# Your objective
When you have read the listing, copy all of it without any change.

# Information supplied
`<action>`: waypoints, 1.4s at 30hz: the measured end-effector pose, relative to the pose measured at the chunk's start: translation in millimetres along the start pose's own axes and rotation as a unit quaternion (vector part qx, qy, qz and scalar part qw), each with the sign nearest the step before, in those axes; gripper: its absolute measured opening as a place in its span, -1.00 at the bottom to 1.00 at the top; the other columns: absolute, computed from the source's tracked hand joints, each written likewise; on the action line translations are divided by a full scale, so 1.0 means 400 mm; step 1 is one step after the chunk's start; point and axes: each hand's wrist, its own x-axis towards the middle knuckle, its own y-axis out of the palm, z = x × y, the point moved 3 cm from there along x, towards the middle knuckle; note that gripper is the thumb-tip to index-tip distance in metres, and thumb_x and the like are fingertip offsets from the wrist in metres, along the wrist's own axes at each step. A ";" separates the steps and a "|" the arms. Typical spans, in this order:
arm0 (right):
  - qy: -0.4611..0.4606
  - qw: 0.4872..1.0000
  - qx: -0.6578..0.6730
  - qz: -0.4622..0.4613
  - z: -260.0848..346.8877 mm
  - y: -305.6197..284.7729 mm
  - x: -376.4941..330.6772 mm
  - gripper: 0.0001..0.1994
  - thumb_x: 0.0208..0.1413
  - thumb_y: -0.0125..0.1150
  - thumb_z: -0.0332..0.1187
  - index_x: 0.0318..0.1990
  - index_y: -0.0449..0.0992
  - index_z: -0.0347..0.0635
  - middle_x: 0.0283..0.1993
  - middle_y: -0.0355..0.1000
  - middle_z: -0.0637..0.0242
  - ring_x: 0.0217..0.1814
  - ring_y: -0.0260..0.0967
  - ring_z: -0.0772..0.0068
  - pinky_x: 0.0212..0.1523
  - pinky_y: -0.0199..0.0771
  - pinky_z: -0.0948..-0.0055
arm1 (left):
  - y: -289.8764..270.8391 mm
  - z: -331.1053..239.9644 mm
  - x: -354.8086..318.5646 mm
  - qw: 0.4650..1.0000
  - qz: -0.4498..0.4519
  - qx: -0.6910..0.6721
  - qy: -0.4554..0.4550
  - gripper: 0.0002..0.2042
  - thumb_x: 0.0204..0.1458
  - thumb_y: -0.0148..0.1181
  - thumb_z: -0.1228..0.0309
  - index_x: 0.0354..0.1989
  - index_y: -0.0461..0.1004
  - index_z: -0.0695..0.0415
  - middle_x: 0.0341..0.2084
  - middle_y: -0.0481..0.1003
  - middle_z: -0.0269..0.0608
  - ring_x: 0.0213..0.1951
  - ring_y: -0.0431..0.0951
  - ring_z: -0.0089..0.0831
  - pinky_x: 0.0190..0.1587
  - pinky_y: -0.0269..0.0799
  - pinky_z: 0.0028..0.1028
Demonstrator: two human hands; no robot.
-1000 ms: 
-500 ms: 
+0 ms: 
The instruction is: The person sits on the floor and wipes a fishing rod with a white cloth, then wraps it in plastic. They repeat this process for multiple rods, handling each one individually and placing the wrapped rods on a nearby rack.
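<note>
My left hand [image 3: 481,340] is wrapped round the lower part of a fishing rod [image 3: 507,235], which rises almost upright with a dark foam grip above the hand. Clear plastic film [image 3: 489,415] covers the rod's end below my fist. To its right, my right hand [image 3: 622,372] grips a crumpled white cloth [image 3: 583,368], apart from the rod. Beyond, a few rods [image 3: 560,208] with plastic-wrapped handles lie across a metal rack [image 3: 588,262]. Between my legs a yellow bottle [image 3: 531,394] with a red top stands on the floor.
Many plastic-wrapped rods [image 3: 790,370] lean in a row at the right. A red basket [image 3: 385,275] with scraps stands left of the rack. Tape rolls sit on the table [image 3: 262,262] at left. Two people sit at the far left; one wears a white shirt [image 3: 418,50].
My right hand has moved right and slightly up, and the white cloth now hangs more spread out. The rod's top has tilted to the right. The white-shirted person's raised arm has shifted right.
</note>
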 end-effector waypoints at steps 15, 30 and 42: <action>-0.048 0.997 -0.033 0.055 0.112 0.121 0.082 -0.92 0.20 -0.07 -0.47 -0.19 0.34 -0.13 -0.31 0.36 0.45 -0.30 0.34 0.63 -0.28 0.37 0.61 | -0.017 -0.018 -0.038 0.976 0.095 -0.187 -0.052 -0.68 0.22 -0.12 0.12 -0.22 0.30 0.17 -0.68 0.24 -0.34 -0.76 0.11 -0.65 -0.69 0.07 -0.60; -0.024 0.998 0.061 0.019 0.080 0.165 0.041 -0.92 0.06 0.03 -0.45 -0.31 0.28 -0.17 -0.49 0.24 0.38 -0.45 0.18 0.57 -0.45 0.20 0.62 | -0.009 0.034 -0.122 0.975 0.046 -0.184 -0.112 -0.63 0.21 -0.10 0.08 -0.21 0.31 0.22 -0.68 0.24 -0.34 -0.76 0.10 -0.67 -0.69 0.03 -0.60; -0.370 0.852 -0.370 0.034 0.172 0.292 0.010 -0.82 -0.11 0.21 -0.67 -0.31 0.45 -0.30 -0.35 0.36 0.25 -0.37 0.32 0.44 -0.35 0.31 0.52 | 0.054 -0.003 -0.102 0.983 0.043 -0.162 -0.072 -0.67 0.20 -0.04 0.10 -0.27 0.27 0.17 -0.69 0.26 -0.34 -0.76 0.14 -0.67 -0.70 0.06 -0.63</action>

# Task output
`<action>`: waypoints, 1.4s at 30hz: the measured end-effector pose, relative to the pose measured at the chunk's start: translation in millimetres along the start pose's own axes and rotation as a unit quaternion (vector part qx, qy, qz and scalar part qw), each with the sign nearest the step before, in those axes; gripper: its absolute measured opening as a place in its span, -1.00 at the bottom to 1.00 at the top; the other columns: absolute, computed from the source's tracked hand joints, each written likewise; on the action line translations are divided by a full scale, so 1.0 means 400 mm; step 1 is one step after the chunk's start; point and axes: each hand's wrist, its own x-axis towards the middle knuckle, its own y-axis out of the palm, z = x × y, the point moved 3 cm from there along x, towards the middle knuckle; note that gripper is the thumb-tip to index-tip distance in metres, and thumb_x and the like are fingertip offsets from the wrist in metres, along the wrist's own axes at each step. A ";" separates the steps and a "|" the arms. Typical spans, in this order:
arm0 (right):
  - qy: -0.4611..0.4606
  - qw: 0.4872..1.0000
  - qx: -0.6578..0.6730
  - qz: -0.4622..0.4613
  - z: -260.0848..346.8877 mm
  - y: -305.6197..284.7729 mm
  - x: -376.4941..330.6772 mm
  - gripper: 0.0001..0.1994
  - thumb_x: 0.0208..0.1413
  - thumb_y: -0.0125..0.1150
  - thumb_z: -0.0332..0.1187
  - index_x: 0.0318..0.1990
  - index_y: -0.0449..0.0992
  - index_z: -0.0347..0.0635
  - middle_x: 0.0283..0.1993
  - middle_y: -0.0355..0.1000
  - middle_z: -0.0637..0.0242
  - ring_x: 0.0217..0.1814
  - ring_y: -0.0260..0.0967
  - ring_z: -0.0772..0.0068
  - pinky_x: 0.0212..0.1523
  - pinky_y: -0.0199..0.0771
  - pinky_z: -0.0948..-0.0055
arm1 (left):
  - y: -289.8764..270.8391 mm
  - z: -331.1053..239.9644 mm
  - x: -354.8086..318.5646 mm
  - qw: 0.4650..1.0000
  - qz: -0.4498..0.4519
  - qx: -0.6910..0.6721
  - qy: -0.4554..0.4550
  - gripper: 0.0002..0.2042
  - thumb_x: 0.0204..0.1458
  - thumb_y: -0.0148..0.1181
  - thumb_z: -0.1228..0.0309
  - index_x: 0.0354..0.1989
  - index_y: -0.0461..0.1004
  - index_z: -0.0695..0.0415
  - middle_x: 0.0341..0.2084
  - middle_y: -0.0481..0.1003
  - middle_z: -0.0269..0.0608
  - ring_x: 0.0213..0.1951
  - ring_y: -0.0431..0.0951
  - ring_z: -0.0089..0.0831
  - pinky_x: 0.0190..0.1587
  - pinky_y: -0.0269..0.0799
  - pinky_z: 0.0028..0.1028
Demonstrator: two human hands; no robot.
-1000 ms: 
-500 ms: 
+0 ms: 
The instruction is: The person sits on the floor and wipes a fishing rod with a white cloth, then wraps it in plastic. They repeat this process for multiple rods, handling each one individually and placing the wrapped rods on a nearby rack.
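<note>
My left hand [image 3: 481,340] is wrapped round the lower part of a fishing rod [image 3: 507,235], which rises almost upright with a dark foam grip above the hand. Clear plastic film [image 3: 489,415] covers the rod's end below my fist. To its right, my right hand [image 3: 622,372] grips a crumpled white cloth [image 3: 583,368], apart from the rod. Beyond, a few rods [image 3: 560,208] with plastic-wrapped handles lie across a metal rack [image 3: 588,262]. Between my legs a yellow bottle [image 3: 531,394] with a red top stands on the floor.
Many plastic-wrapped rods [image 3: 790,370] lean in a row at the right. A red basket [image 3: 385,275] with scraps stands left of the rack. Tape rolls sit on the table [image 3: 262,262] at left. Two people sit at the far left; one wears a white shirt [image 3: 418,50].
My right hand has moved right and slightly up, and the white cloth now hangs more spread out. The rod's top has tilted to the right. The white-shirted person's raised arm has shifted right.
</note>
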 end-effector waypoints at steps 15, 30 and 42: <action>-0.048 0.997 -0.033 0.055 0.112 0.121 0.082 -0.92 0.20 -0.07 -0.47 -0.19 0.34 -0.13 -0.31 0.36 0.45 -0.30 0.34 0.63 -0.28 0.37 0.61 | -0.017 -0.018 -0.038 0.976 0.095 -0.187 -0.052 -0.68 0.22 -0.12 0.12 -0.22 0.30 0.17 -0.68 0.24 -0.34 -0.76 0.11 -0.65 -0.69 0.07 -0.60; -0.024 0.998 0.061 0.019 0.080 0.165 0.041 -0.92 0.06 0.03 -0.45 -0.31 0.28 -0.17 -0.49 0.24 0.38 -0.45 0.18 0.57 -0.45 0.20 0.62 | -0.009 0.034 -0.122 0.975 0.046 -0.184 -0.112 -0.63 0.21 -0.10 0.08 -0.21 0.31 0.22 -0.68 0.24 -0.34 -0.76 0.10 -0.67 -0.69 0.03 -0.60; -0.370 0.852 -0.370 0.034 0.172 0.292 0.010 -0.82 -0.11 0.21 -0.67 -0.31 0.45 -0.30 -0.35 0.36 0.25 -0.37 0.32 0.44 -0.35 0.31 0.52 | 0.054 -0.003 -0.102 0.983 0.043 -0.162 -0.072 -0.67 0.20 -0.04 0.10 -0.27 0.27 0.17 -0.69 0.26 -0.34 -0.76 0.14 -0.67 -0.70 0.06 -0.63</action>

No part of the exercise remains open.